Well back in the 1970s scientists tried creating artificial intelligence using an idea called Expert Systems, which were based on handcrafted rules. So for example, here are two images of, ah, a cat and a dog and looking at these, you might think well, let’s have a rule which says if the fur is long it’s a dog, otherwise it’s a cat. Now the problem is, when we have a rule like this, we often find there’s an exception to the rule. So here’s another pair of images – this is a cat with long fur and a dog with short fur. And the problem is that every time we think of a rule, we can often find an exception.

6

In fact, there are always exceptions to these rules. This task is simply far too complex to be expressed in terms of simple rules. So while rule based systems have been found useful for some applications, we’ve pretty much given up using them to do pattern recognition.

So what we need is a completely new approach and this is based on two very important concepts. Now the first concept is called machine learning. The idea is this – instead of programming the computer to solve the pattern recognition problem directly, we do something completely different, we programme the computer to learn from data and then we train the computer to solve the problem, so it’s a bit like the way you and I learn things from experience.

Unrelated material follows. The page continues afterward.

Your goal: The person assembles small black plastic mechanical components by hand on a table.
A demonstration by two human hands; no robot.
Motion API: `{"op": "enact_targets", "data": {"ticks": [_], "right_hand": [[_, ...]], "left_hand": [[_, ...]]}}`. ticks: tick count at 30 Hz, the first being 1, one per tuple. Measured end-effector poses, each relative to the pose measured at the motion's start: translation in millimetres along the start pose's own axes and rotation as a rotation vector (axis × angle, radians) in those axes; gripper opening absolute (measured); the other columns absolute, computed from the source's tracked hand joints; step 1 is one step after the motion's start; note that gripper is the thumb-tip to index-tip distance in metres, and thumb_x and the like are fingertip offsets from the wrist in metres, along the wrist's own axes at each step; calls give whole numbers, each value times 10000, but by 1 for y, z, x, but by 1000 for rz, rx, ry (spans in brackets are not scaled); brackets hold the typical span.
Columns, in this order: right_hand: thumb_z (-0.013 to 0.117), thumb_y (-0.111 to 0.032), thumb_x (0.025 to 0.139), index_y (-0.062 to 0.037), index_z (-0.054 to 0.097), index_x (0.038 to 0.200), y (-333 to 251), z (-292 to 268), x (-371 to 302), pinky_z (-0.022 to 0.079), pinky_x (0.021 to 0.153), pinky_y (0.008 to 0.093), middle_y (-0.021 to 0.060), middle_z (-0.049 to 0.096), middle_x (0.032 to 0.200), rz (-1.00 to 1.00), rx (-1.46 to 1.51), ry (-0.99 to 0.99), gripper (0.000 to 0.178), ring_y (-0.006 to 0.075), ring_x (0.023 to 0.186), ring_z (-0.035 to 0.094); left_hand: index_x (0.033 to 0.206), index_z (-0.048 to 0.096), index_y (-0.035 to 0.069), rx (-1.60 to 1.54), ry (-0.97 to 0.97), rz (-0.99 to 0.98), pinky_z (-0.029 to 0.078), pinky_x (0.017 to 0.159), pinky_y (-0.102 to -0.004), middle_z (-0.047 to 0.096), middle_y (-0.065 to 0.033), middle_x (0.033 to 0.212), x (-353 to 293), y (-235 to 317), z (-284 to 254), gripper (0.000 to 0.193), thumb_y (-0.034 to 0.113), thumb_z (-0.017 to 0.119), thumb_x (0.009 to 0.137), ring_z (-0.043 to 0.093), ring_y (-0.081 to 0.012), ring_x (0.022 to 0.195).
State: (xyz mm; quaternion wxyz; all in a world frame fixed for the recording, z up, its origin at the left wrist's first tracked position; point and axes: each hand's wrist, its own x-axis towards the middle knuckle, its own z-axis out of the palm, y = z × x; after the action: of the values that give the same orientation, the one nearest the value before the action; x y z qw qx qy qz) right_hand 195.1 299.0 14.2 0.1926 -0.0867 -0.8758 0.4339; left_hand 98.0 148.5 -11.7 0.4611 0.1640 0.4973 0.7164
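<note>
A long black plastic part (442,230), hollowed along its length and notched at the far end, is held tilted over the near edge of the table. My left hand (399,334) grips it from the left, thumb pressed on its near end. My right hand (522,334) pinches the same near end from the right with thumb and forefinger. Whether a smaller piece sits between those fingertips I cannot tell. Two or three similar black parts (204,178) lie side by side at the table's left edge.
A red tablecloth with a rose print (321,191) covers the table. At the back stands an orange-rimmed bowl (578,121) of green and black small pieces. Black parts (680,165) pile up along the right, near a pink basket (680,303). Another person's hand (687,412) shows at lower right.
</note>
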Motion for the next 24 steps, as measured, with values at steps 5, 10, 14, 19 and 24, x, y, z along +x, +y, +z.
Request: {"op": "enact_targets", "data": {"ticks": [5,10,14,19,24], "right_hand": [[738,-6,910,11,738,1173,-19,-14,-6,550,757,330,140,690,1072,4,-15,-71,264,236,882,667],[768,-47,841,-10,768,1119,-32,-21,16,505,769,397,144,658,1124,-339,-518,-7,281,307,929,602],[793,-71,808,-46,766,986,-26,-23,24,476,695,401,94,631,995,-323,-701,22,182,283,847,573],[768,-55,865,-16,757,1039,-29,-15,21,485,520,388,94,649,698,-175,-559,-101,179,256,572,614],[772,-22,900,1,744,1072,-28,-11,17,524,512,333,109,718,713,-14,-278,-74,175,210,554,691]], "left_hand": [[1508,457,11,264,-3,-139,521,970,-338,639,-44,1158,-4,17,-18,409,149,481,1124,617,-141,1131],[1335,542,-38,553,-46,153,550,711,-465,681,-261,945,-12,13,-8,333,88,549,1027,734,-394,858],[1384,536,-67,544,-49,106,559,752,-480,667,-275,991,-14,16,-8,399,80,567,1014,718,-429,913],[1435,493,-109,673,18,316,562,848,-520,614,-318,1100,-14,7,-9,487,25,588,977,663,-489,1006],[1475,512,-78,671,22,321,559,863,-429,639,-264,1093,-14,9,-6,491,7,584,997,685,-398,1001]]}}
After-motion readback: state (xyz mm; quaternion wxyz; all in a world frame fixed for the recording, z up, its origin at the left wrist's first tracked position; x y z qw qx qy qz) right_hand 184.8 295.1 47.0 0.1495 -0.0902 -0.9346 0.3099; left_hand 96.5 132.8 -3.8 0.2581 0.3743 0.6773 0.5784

Well we’ll see how computers could learn for themselves after the break.

Part 2 Chris Let’s look at something simple that we can do using machine learning.

Now in a moment you’re all going to play a computer game and I’m not going to tell you what it is, because I think it should be obvious how you play it. But what’s special is the way in which you are going to control the computer. You won’t have a mouse or a gamepad, instead you’re going to control the game by moving your bodies.

To do this we have four cameras – these are video cameras and they’re all looking out at the lecture theatre, so they’re looking at all of you. And the output from these cameras is being fed to this computer.

Now the first thing we need to do is to train the system to recognise your movements. So let’s have everybody leaning to your left first of all, as far as you can. Okay, that’s good. Now let’s have everybody leaning to your right, as far as you can. Good, okay. Now the system is trained and we’re now ready to play. Now Marcus here is just going to be controlling the speed, but it’s up to you to control the direction, so you all need to lean together to make this work. Okay, off we go.

7

And you can shout out if you think everybody should be going one way or the other.

Audience (Shouting)

Chris Oh, okay, we’ll stop there. Want to give yourselves a big round of applause?

So how does this work? Well the video from each of those cameras consists of 25 images a second and the computer compares those images with the ones that it captured during training. So here’s an image of all of you leaning to your left. And we should have another image, and this is you all leaning to your right. So the computer takes each of those images and it compares to the two training images. If it matches better to the one where you’re leaning to the left, then it steers the car to the left and if it matches better with the one when you’re leaning to the right, then it steers the car to the right. Now that’s an easy pattern recognition problem, because there are only two possibilities – left and right. And also the background and the lighting are the same in the training images as they are in the live feeds from the cameras. The key point is that we didn’t invent any rules about what the images look like when you’re leaning, we simply showed examples to the computer.

Now let’s look at a harder problem, where there’s a lot more variability in the images, which therefore takes us a step closer to our goal of distinguishing cats from dogs. Now I think you all recognise these creatures, but the question is – could you tell which penguin is which? Quite hard. Well a computer has actually been trained to solve just that problem. Ecologists are interested in monitoring the movements of penguins on Robben Island in South Africa and they need to tell which penguin is which, in order to monitor their movements. And so a group from Bristol has built a system which can help to automate this.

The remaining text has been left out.